» TRY IT:
Reproduce the data, keeping every word exactly as it is.

» DATA SHOWN:
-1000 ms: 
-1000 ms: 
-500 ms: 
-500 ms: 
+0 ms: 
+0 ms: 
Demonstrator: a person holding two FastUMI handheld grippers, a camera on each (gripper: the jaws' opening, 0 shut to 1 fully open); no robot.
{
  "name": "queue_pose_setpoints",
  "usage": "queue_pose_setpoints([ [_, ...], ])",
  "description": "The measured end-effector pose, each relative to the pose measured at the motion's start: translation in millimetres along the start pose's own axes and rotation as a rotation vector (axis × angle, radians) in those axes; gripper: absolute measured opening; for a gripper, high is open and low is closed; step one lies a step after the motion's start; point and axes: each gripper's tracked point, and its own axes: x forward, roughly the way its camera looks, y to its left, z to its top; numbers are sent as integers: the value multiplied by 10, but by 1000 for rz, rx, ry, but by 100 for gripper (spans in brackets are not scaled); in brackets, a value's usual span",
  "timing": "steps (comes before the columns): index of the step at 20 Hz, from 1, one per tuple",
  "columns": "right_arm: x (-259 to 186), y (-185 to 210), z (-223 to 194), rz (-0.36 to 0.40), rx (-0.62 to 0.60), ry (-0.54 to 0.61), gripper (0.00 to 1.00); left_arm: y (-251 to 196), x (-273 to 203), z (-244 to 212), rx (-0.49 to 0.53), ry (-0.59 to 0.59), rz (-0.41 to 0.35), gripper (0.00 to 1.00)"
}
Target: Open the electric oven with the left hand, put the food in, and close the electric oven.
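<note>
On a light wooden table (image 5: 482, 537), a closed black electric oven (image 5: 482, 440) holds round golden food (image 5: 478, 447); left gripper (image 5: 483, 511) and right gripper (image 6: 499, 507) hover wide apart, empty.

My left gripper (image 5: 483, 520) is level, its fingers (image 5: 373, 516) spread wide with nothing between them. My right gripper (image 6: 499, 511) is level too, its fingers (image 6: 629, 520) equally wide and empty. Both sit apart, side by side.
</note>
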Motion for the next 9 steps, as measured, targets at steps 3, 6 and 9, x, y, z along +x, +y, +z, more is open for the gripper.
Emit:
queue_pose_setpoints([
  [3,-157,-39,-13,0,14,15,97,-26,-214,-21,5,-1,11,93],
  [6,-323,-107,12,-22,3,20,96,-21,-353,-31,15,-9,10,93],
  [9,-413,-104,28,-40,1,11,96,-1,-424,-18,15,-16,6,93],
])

» YOUR SOLUTION:
-1000 ms: 
-1000 ms: 
-500 ms: 
-500 ms: 
+0 ms: 
+0 ms: 
Demonstrator: a person holding two FastUMI handheld grippers, a camera on each (gripper: the jaws' opening, 0 shut to 1 fully open); no robot.
{
  "name": "queue_pose_setpoints",
  "usage": "queue_pose_setpoints([ [_, ...], ])",
  "description": "The measured end-effector pose, each relative to the pose measured at the motion's start: translation in millimetres along the start pose's own axes and rotation as a rotation vector (axis × angle, radians) in those axes; gripper: absolute measured opening; for a gripper, high is open and low is closed; step one lies a step after the motion's start; point and axes: each gripper's tracked point, and its own axes: x forward, roughly the way its camera looks, y to its left, z to its top; numbers are sent as integers: the value multiplied by 10, but by 1000 for rz, rx, ry, but by 100 for gripper (spans in brackets are not scaled); in brackets, a value's usual span",
  "timing": "steps (comes before the columns): index of the step at 20 Hz, from 1, one per tuple",
  "columns": "right_arm: x (-259 to 186), y (-185 to 210), z (-223 to 194), rz (-0.36 to 0.40), rx (-0.62 to 0.60), ry (-0.54 to 0.61), gripper (0.00 to 1.00); left_arm: y (-251 to 196), x (-273 to 203), z (-244 to 212), rx (-0.49 to 0.53), ry (-0.59 to 0.59), rz (-0.41 to 0.35), gripper (0.00 to 1.00)"
}
Target: Open the electric oven with the left hand, put the food in, and close the electric oven.
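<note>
On a light wooden table (image 5: 482, 537), a closed black electric oven (image 5: 482, 440) holds round golden food (image 5: 478, 447); left gripper (image 5: 483, 511) and right gripper (image 6: 499, 507) hover wide apart, empty.

My left gripper (image 5: 483, 520) is level, its fingers (image 5: 373, 516) spread wide with nothing between them. My right gripper (image 6: 499, 511) is level too, its fingers (image 6: 629, 520) equally wide and empty. Both sit apart, side by side.
</note>
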Motion for the next 9 steps, as measured, targets at steps 3, 6 and 9, x, y, z along +x, +y, +z, more is open for the gripper.
Emit:
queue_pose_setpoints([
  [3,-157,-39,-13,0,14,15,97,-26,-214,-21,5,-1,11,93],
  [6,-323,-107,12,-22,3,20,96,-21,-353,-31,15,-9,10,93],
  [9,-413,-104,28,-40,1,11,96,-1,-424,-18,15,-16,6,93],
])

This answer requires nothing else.